“Que tururururú, que tururururú, que tururururú, que la culpa la tienes tú”, decía la cancioncilla aquella sobre el burro de la tía Vinagre. Y parece que anda todo el mundo repitiendo el estribillo al respecto de este lío del sector primario, porque lío, ¿para qué nos vamos a engañar?, es un lío. ¡Y de los gordos!
No soy ingeniero agrónomo, ni experto en la materia, es más, mis habilidades como agricultor no van más allá del pequeño huerto que ocasionalmente me surte de algún tomate, ajos y un par o dos de pimientos. Pero vivo en la llamada Despensa de Europa, rodeado de amigos y familiares que sí se dedican a ello, y día a día, me vienen narrando sus cuitas. Como en la novela de García Márquez, el levantamiento de agricultores y ganaderos, era crónica de un hecho anunciado.
Es demasiado simple decir que la ultraderecha —no se por qué utilizamos ese término, cuando es más sencillo decir fascismo— está detrás de todo.
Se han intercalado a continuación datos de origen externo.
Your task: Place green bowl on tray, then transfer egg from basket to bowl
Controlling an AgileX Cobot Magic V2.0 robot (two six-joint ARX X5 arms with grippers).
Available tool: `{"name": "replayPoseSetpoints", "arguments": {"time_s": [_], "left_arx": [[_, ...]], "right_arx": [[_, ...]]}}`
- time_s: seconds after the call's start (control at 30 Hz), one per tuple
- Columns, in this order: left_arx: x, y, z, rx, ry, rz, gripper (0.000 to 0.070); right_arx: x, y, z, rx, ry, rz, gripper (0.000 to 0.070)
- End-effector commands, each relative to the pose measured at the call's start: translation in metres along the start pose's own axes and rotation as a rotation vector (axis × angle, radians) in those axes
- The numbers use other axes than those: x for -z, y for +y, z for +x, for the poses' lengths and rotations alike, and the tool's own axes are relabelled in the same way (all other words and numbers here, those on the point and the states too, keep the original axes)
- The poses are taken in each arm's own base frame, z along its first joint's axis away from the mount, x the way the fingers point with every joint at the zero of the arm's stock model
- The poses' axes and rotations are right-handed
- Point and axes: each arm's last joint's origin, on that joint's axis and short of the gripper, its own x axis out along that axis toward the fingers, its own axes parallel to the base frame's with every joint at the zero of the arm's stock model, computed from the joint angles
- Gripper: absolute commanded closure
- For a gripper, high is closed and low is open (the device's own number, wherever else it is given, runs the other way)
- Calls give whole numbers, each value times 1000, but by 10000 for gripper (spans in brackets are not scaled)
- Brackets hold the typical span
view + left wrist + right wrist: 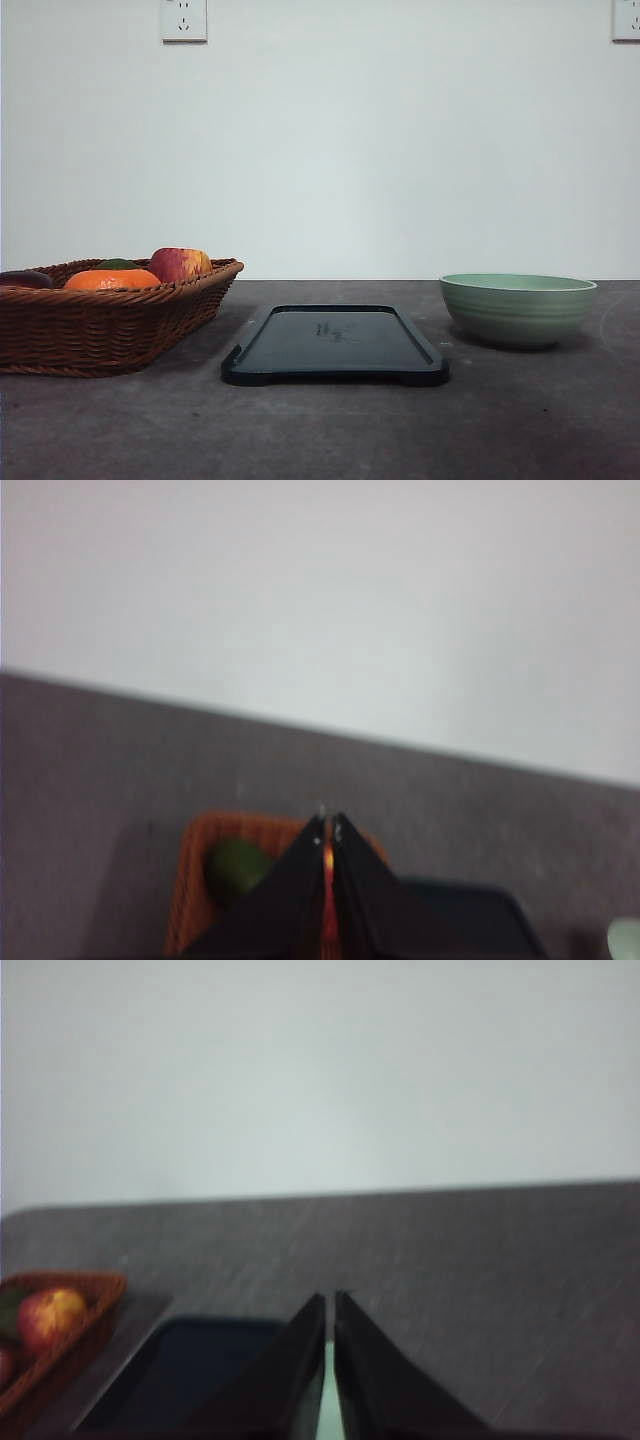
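This looks like a staged test bench rather than a lived-in kitchen. A bare dark grey table (330, 430) meets a plain white wall (330, 150), with wall sockets at eleven o'clock (184, 19) and one o'clock (626, 19).

We see our right gripper (329, 1305) with fingertips nearly touching above the grey table (480, 1260). The black tray (190, 1365) sits beside the basket (95, 1300), which holds an apple (48, 1318).
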Motion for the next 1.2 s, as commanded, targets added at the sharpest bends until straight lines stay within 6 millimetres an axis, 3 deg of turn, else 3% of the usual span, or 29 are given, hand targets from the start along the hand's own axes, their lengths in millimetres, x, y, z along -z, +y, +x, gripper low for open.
{"name": "replayPoseSetpoints", "arguments": {"time_s": [0.0,0.53,0.83,0.9,0.97,1.0,1.07,1.1,1.17], "left_arx": [[-6,-1,7,16,38,5,700],[10,-8,69,69,475,33,700],[20,-9,86,94,620,54,700],[19,-9,87,97,613,61,667],[18,-9,87,100,598,66,530],[18,-9,87,102,592,67,429],[17,-10,88,103,586,69,301],[17,-10,88,104,586,72,295],[17,-10,88,105,587,72,294]], "right_arx": [[-8,1,8,-20,30,-4,693],[7,-3,92,-82,527,75,693],[9,-3,113,-83,607,90,693],[9,-3,113,-89,601,72,688],[9,-3,113,-97,599,49,630],[9,-3,113,-98,599,44,539],[9,-3,113,-98,599,42,360],[9,-3,113,-97,599,45,307],[9,-3,113,-94,605,53,284]]}}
Aunque se hayan sumado al carro, si su discurso de taberna cala en el descontento generalizado, si sus mentiras y engaños son fácilmente creíbles en la desesperación, es porque el terreno ya estaba abonado. Había que estar muy ciego para no verlo.
El enfrentamiento entre ecologismo y agricultura, la necesidad de preservar el medio ambiente a la vez que a la industria agroalimentaria, se ha desarrollado desde posiciones inamovibles que para nada han tenido en cuenta el componente cultural y sociológico, lo que ha provocado una batalla de difícil solución, sobre todo porque se ha evitado acudir a la raíz del problema, el sistema capitalista, abriendo la puerta a lo más fácil y repetido en la historia, buscar culpables en el lugar donde no están.
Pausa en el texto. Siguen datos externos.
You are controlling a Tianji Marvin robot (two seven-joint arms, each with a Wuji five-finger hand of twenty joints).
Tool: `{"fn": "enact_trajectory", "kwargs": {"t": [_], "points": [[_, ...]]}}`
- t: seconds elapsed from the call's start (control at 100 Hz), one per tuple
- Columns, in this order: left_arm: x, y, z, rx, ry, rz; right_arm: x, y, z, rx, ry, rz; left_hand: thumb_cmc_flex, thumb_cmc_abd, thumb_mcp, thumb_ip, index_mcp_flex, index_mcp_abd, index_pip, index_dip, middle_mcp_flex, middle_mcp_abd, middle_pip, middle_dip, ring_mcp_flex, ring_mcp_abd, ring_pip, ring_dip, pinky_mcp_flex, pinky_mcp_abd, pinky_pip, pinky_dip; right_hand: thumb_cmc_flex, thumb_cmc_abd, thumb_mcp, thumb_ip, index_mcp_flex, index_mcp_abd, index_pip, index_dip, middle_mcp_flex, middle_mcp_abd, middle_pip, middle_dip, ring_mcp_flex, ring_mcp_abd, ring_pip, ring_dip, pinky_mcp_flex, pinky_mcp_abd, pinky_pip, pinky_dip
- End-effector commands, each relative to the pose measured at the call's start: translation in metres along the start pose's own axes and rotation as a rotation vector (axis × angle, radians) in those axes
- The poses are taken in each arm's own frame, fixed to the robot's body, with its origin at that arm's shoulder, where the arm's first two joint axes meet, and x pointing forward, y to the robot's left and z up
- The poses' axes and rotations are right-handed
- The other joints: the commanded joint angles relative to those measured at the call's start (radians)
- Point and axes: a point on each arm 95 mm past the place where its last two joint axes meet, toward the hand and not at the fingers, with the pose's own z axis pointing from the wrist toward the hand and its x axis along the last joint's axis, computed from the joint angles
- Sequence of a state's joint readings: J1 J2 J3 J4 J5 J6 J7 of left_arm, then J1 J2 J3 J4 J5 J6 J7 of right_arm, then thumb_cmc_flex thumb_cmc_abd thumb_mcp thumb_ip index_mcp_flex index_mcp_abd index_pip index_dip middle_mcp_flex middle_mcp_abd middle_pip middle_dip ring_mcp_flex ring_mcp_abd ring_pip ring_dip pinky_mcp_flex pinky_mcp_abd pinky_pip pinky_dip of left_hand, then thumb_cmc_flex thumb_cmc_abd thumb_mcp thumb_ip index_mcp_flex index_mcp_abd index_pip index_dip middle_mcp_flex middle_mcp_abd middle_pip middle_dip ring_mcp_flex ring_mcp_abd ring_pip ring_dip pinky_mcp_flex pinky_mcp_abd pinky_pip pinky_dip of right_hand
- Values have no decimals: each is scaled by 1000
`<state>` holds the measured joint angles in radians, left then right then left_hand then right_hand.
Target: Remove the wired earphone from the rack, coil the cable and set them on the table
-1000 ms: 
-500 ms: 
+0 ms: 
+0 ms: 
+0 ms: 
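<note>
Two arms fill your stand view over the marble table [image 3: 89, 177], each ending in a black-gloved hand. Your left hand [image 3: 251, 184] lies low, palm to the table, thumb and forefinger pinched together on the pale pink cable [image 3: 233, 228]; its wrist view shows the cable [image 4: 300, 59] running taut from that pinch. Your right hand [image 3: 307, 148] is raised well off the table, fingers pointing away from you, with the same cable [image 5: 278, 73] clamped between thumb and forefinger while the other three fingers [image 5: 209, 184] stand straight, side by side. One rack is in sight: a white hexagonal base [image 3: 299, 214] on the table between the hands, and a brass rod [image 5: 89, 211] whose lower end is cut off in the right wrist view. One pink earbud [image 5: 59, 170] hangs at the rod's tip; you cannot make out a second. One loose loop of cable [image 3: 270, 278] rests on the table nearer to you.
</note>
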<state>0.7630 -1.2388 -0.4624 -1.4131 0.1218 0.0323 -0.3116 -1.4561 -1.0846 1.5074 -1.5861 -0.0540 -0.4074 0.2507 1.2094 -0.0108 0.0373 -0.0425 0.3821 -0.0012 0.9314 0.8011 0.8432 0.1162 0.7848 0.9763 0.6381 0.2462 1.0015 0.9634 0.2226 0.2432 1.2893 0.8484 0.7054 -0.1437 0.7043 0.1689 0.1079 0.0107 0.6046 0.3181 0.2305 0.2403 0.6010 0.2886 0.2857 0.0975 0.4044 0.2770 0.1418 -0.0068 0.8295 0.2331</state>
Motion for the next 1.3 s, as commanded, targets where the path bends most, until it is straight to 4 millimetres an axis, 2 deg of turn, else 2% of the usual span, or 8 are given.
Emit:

Los agricultores franceses queman los productos españoles; aquí se clama contra lo que proviene de Marruecos. Pero, en la vorágine, la indignación olvida que las empresas agroalimentarias de fuera de las fronteras comunitarias son, en una inmensa mayoría, propiedad del capital europeo. Es mentira que sean más baratos porque no cumplen las normas fitosanitarias. Para eso están los controles que se llevan a cabo. Lo son porque los trabajadores están en situación de semiesclavitud, con salarios de miseria y sin derecho alguno. Se realizan controles sobre la bondad del producto, pero no sobre las condiciones laborales de quienes lo hacen posible. Pero contra eso, nadie protesta.
Cuando traen alimentos más baratos es porque los trabajadores están en situación de semiesclavitud, con salarios de miseria y sin derecho alguno
Pero, además, la PAC, la política común agraria, prima la posesión de la tierra a los grandes terratenientes. Son ellos, la Casa de Alba, la de Medinaceli, Samuel Flores y demás apellidos ilustres quienes se llevan la mayor parte de las subvenciones en un país de herencia latifundista como el nuestro. Los grandes se suben al tractor para la foto y los pequeños, creen que comparten los mismos intereses. ¡Amén!
Los propósitos de la Agenda 2030, aunque mejorables en muchos aspectos, son imprescindibles para el futuro del planeta y sus habitantes. Pero la falta de pedagogía la ha convertido en algo así como la imagen del Coco para los niños. Nadie le ha visto el rostro y precisamente la ignorancia es el sustento del miedo que produce. ¿Alguien en su sano juicio está en contra de que desaparezca el hambre en el mundo, que haya educación y sanidad universal, que se trabaje para dejar de envenenar el agua, que podamos respirar aire limpio? Pero, sin embargo, no se ha explicado machaconamente, hasta la saciedad, ni tampoco se acuerdan los medios para lograr tan dignos propósitos, no desde los despachos, sino llamando a las puertas de los pequeños agricultores y ganaderos que son quienes realmente sufren los problemas que ocasionan los retos que se nos vienen encima.
Y mientras se pierde el tiempo buscando culpables, las grandes cadenas alimentarias, las mismas que cotizan en bolsa especulando con los mercados de futuro, las que deciden qué cantidad de hambre es rentable, se llenan los bolsillos con el trabajo de unos y el no llegar a fin de mes de otros. Cuentan sus ganancias y ríen.
Al menos, hasta que los tractores no bloqueen la entrada a sus negocios, hasta que no puedan entrar en sus flamantes oficinas por estar llenas de estiércol y excrementos.